On top of personal motivations for the characters, I found it really helped to put them in situations where they were arguably doing "the right thing." Instead of throwing them at Luke Skywalker trying to blow up the freaking Death Star, I'd do things like pit them against Rebel terrorists akin to Saw Gerrera's partisans, or throw them up against pirates and other criminal scum who have been attacking civilian vessels. Sometimes I'd throw them in situations where they're clearly the bad guys doing bad things (for example, hunting down the surviving Jedi), but I found the party was more engaged when they could feel like they were doing the right and just thing by fighting for the "bad guys" of Star Wars.
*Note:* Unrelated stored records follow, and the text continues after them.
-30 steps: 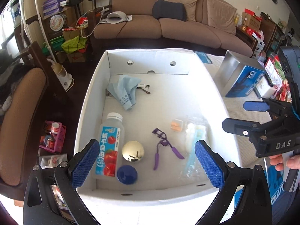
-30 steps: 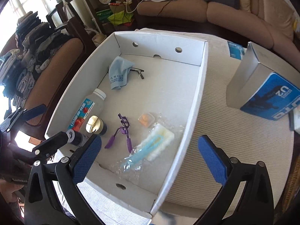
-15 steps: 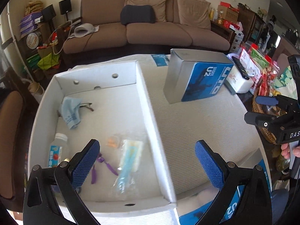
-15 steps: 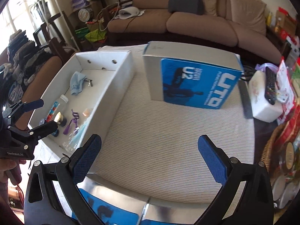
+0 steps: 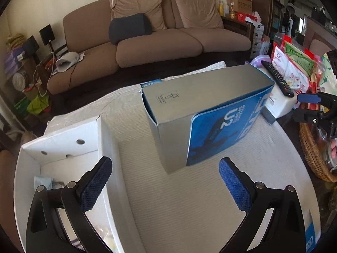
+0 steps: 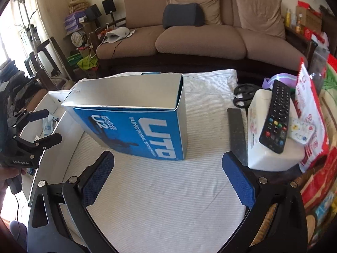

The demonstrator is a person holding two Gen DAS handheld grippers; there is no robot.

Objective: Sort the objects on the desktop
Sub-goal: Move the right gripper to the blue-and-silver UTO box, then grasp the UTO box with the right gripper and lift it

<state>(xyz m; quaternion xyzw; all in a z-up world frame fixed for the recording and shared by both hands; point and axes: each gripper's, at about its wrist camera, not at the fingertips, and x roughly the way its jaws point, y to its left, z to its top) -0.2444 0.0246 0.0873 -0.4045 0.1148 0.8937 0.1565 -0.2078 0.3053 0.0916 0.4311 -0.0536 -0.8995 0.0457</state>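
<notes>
White carton tray (image 5: 69,149) sits at the left edge of the table (image 5: 179,200) in your left wrist view, mostly cut off. Only a pale blue cloth (image 5: 43,181) and a scrap of purple at the bottom edge show inside it. Your left gripper (image 5: 165,184) hangs above the striped table cover, just right of the tray wall, fingers (image 5: 94,186) spread wide, nothing between them. Silver-and-blue box (image 5: 210,113) stands upright ahead of it, apart from the tray. Your right gripper (image 5: 311,109) shows at the far right edge, fingers apart, empty.

Right wrist view: right gripper (image 6: 168,177) is over bare table cover in front of the same box (image 6: 134,124), fingers (image 6: 238,181) spread, holding nothing. To its right, a black remote (image 6: 274,118) lies on top of a white pack (image 6: 267,147), with a dark flat bar (image 6: 237,132) just beside the pack and black scissors (image 6: 244,96) behind. Left gripper (image 6: 40,126) hovers over the tray (image 6: 54,130), open.

Progress, my read: some small items already sit in the tray, but most of its contents are hidden, so count unknown. Box, remote, bar and scissors are outside it. Neither gripper is committed to a target. Which of those belong in the sort, I can't tell.
</notes>
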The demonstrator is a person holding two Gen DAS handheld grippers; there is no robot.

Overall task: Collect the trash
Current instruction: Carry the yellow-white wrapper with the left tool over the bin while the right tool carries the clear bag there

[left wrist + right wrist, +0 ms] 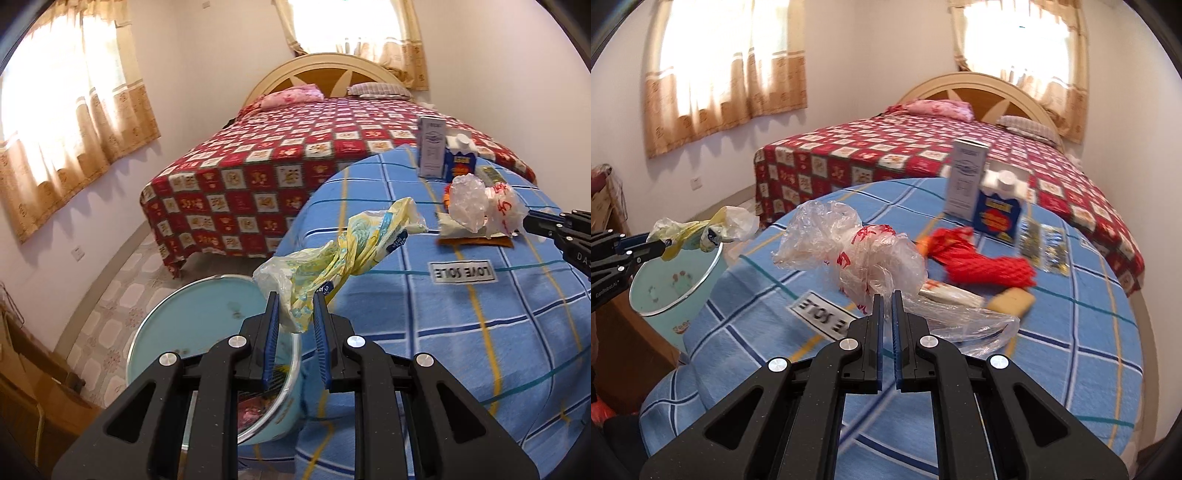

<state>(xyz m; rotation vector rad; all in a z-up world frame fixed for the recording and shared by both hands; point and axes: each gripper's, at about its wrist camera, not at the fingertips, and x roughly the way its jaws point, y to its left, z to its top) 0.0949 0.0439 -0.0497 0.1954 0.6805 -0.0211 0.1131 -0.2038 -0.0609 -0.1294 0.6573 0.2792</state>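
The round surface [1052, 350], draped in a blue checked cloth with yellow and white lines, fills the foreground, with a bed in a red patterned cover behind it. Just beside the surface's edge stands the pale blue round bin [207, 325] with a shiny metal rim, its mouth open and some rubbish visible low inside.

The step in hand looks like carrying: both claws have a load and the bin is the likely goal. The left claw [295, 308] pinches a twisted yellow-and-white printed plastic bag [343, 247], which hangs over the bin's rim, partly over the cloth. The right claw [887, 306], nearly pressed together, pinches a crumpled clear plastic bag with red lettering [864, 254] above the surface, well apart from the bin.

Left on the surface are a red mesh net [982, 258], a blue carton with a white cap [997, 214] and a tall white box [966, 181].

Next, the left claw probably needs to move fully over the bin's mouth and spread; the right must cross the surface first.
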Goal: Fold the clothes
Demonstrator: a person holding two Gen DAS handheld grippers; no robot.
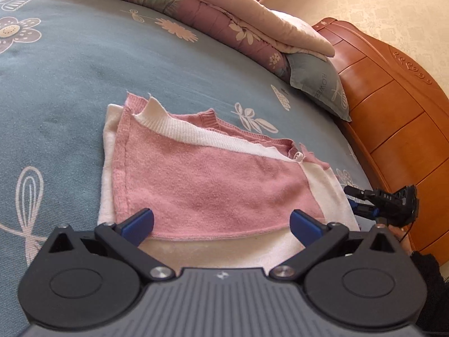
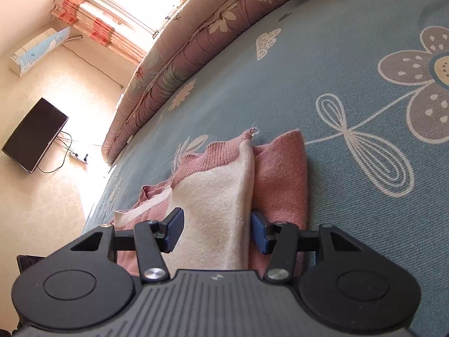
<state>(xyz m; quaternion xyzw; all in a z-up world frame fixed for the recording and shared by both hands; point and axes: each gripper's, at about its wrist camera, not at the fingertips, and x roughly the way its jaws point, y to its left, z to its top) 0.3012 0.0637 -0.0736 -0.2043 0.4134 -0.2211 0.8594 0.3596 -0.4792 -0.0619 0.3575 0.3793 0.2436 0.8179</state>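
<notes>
Pink-and-cream sweater (image 1: 196, 179) – folded flat, layers stacked – on bedsheet (image 1: 70, 64).

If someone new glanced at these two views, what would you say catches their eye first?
Probably the folded pink and cream knitted sweater, lying on the blue-grey bedsheet printed with big flowers. Next, the two black grippers with blue pads: the left gripper wide open above the sweater's near edge, the right gripper with the cream fold between its jaws. Behind, a rolled mauve floral quilt lines the bed's far side.
</notes>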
And lastly, purely for theme, you have to make sure the game truly feels like they're part of the Empire. Standard-issue equipment, requisition paperwork needing filed to acquire special gear, minions at the party's disposal (I found giving them a single minion squad of 4 Stormtroopers on the ground, and two minion TIE Fighters during space combat worked pretty well), access to Imperial databanks, ect. really went a long way toward achieving the right feel of an Imperial game. I still remember some of the best moments of the first session where moments when the Inquisitor was reminded that, "hey, we don't need to operate like scum & villainy any more. We're the freaking Empire." Some of my favorite examples include:

Inquisitor: "Okay, how should we go about sneaking into that Rebel base?" Pilot: "Sneaking? Why should the Empire sneak ? I suggest we just execute an orbital bombardment and deploy fighters to mop up any who attempt to flee." Inquisitor: "Oh, yeah. I guess we should do that."

Inquisitor: "Okay, now that combat's over, I want to look over the bodies to see if there's anything worth looting." Two other players: "Why would we loot the bodies? Rebel equipment is objectively worse than our standard-issue gear, and any special equipment we want, we can just requisition. Also, we actually get regular paychecks now, and don't need to sell weapons on the black market for credits any more." Inquisitor: "Oh... Right. Burn the bodies, it is!"

Admittedly, this drastically changes the feel of an RPG, but realistically, being part of the well-funded and well-established Empire should change how playing the game feels. You're not playing the underdog any more. You're playing the thing that the underdog fights. Now it's the enemies that have to fight clever, using ambushes, traps, hit-and-run tactics, ect. to whittle away at your forces. Meanwhile, you're stuck trying to root out the elusive small numbers of Rebel agents, trailing them across the galaxy in a constant struggle to bring peace and security to the Empire. Enemies should, on average, be statted well above your typical minions, but combat encounters should be a bit more few and far-between.

Part of the fun of playing the Empire, at our table, was trying to find ways to draw the Rebels out into open conflict, or trying to track down roaming Rebel cells. It felt a lot like the scenes of Star Wars Rebels that were focused around Kallus, the Grand Inquisitor, Thrawn, and Tarkin. You have the numbers, the firepower, the equipment, but those blasted Rebels just keep finding ways to slip through your fingers!

Anywho, that's my two cents on the topic. I hope at least some of this long-winded ramble will prove to be helpful for your Dark Side campaign.